Category Archives: Overwhelmed parenting

I’m Not That Mom

I have anxiety. I am a worrier. It isn’t coded into my genetics. It’s caused by infection, damage by infection, patterns, methylation, you name it. I wasn’t an anxious child. At least I don’t think I was.

But I am an anxious mother. And I hate playdates. My kid is being home schooled this year (or unschooled, really) and we’ve sort of avoided “friends” for the year. Not that he had a whole lot of play dates during the past three years of our healing journey, but certainly a few per year.

Today, we had his friend over. From 10:30 until 6:30. Or was it later? It was a long day while his dad went to pick up his big brother at college. This friend is smell neutral, which makes him really easy to have over. He is articulate, confident and solid. And his parents are terrific.

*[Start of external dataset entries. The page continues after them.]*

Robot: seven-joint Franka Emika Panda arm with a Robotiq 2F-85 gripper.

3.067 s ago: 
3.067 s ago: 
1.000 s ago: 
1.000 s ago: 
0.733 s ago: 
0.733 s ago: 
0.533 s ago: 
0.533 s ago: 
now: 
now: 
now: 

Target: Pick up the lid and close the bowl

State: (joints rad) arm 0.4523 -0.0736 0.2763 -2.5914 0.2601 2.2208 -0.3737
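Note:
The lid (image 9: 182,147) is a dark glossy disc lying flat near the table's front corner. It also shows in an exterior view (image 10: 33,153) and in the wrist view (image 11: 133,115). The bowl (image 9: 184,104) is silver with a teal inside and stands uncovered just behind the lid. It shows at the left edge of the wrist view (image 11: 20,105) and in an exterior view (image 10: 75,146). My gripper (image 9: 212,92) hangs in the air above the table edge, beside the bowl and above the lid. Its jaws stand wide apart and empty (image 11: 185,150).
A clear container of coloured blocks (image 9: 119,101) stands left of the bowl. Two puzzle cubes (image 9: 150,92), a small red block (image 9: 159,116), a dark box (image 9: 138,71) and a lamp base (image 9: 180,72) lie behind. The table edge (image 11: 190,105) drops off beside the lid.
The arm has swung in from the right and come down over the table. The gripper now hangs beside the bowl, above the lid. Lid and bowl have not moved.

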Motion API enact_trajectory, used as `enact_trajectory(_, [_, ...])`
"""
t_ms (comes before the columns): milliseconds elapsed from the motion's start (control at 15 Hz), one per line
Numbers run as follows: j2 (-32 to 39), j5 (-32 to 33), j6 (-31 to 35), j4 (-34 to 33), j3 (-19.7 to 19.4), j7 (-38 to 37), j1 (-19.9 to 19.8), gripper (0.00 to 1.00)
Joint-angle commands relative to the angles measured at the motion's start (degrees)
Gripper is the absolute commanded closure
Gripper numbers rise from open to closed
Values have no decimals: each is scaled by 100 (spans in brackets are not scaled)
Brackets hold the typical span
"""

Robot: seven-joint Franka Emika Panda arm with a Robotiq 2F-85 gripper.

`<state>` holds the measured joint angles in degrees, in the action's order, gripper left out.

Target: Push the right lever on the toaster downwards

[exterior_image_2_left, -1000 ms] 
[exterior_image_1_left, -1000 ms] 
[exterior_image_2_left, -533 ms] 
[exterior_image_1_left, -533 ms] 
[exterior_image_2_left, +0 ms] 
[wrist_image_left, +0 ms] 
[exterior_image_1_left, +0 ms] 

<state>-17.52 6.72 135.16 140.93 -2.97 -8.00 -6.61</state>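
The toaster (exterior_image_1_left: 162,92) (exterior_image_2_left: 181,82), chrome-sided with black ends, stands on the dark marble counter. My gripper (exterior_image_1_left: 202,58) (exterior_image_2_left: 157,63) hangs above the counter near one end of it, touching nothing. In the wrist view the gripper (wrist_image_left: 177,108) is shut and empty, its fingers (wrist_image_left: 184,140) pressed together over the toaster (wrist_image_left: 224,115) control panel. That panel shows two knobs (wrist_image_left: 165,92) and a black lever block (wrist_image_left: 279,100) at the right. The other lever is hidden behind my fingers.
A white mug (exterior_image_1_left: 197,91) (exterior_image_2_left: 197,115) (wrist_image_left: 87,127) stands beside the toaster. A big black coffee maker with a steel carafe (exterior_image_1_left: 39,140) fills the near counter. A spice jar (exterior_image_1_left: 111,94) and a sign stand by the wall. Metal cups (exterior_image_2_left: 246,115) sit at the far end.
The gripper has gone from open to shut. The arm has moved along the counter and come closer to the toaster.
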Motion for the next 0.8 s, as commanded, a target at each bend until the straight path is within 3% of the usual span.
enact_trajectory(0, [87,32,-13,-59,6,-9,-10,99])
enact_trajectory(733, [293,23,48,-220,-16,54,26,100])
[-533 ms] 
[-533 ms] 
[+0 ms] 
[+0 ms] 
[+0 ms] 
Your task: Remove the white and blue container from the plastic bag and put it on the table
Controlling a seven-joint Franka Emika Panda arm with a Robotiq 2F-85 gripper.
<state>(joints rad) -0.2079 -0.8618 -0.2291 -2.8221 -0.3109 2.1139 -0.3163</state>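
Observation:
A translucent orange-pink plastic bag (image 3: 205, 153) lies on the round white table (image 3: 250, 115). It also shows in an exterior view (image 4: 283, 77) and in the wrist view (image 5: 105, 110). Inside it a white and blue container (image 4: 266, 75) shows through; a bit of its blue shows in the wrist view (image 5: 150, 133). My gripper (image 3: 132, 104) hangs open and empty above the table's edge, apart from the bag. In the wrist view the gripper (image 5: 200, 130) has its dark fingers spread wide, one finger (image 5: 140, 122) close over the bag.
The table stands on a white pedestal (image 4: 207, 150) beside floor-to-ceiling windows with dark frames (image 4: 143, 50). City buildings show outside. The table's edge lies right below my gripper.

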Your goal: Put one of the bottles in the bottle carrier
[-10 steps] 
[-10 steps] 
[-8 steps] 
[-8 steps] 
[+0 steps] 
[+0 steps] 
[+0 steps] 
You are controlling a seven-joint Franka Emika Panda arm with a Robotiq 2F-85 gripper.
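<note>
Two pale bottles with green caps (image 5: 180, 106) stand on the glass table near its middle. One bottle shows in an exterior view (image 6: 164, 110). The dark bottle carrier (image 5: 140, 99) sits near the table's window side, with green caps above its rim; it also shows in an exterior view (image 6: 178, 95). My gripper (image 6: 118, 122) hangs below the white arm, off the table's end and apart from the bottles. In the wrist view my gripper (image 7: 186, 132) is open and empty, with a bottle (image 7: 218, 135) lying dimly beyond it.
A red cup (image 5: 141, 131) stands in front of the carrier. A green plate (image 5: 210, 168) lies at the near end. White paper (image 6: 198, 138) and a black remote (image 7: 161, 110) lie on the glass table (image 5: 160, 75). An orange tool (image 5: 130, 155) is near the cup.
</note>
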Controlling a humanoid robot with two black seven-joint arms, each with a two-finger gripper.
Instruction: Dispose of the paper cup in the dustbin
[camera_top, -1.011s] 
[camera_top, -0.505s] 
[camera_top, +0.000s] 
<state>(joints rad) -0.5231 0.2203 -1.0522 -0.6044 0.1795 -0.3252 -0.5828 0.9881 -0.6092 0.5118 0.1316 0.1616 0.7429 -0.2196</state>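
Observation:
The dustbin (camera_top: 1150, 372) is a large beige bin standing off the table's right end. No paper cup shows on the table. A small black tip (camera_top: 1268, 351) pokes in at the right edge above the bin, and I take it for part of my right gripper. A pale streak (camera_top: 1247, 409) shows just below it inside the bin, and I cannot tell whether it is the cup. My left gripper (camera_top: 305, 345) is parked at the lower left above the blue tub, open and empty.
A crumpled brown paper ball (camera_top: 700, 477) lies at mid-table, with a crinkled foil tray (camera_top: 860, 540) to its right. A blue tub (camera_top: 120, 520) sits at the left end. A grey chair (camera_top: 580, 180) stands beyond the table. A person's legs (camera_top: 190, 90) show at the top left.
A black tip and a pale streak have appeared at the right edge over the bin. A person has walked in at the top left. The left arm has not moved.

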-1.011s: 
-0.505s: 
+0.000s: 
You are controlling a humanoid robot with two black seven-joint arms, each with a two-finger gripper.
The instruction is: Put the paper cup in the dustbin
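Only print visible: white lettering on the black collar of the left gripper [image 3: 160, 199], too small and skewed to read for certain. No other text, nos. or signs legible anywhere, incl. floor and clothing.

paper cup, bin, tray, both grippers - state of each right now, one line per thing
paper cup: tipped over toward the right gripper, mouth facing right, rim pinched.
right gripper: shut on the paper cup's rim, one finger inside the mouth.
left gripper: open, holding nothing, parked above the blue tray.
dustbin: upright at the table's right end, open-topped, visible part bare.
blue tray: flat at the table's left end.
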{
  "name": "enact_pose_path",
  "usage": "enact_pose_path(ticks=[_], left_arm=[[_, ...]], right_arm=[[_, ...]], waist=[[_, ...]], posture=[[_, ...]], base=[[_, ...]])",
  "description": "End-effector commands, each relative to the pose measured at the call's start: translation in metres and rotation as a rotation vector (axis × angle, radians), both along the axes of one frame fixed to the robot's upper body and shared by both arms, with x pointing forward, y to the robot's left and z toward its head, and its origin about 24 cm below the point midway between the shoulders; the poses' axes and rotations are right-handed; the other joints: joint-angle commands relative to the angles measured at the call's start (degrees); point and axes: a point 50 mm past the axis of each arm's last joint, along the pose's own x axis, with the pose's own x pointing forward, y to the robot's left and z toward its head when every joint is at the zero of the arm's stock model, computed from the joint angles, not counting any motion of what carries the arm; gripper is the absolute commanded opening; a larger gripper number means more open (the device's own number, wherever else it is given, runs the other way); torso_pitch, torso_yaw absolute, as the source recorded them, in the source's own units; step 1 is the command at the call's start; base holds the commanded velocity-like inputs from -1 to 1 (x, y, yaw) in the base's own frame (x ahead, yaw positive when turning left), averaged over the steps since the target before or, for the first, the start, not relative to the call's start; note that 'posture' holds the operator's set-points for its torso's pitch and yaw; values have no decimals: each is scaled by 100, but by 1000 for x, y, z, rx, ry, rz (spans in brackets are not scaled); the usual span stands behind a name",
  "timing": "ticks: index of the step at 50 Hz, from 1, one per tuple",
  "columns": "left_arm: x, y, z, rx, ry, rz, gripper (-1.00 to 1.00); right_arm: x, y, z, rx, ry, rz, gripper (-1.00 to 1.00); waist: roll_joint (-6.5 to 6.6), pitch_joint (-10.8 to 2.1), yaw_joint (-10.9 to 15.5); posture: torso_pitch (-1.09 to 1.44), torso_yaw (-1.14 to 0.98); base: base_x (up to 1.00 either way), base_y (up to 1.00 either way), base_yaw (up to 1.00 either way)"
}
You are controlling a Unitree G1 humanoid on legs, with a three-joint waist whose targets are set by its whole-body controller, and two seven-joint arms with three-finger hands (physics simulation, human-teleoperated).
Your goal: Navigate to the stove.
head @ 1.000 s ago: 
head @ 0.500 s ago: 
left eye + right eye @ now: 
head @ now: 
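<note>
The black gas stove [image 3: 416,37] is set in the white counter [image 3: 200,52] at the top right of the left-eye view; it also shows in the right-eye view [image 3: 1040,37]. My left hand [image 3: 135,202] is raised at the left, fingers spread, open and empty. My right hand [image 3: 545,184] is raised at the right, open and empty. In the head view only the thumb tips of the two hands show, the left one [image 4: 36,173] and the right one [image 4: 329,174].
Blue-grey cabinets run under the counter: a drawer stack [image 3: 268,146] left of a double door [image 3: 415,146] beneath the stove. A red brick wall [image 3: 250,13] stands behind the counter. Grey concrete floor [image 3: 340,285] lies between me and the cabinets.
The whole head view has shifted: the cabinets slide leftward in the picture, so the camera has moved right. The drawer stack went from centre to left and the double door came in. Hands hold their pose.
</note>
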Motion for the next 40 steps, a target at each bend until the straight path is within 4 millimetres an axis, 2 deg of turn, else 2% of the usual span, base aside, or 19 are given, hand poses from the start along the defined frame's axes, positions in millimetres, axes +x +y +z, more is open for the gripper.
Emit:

I kept the friend safe enough. Last time I forgot to tell a different friend  to remove his socks if they were going to be running around. Several stitches later, I learned my lesson. So I was ready this time. Socks off. Warnings made. Anxiety on full blast.

I fed them. I watered them. I took them to the park. We went to the tennis courts. I let them play “pull the squid out of the water,” and all kinds of things that involved the possibility of joints out of place. I let them swing at the park so hard that I nearly barfed. Each time they leaned back at the same time they were flying forward my vertigo kicked in, waves of nausea rushed over me and I saw visions of the swing set flipping over. (Flashback to 1970 and my own childhood.)

But I did fine. They did fine. We survived it all. And none of us took tranquilizers.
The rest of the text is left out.